■ What the task asks: What is the number of lines below that hold "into"? Answer with that number only.

○ ○ ○ ○

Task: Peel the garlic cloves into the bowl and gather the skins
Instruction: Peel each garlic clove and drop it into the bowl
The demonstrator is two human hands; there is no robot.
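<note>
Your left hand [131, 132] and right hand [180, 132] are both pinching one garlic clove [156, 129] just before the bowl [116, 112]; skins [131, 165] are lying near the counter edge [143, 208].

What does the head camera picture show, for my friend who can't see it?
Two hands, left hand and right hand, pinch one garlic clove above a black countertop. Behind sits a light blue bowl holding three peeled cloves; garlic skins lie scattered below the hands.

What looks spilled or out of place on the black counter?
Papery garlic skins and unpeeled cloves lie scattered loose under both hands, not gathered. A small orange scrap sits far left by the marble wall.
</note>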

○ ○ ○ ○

■ Answer section: 2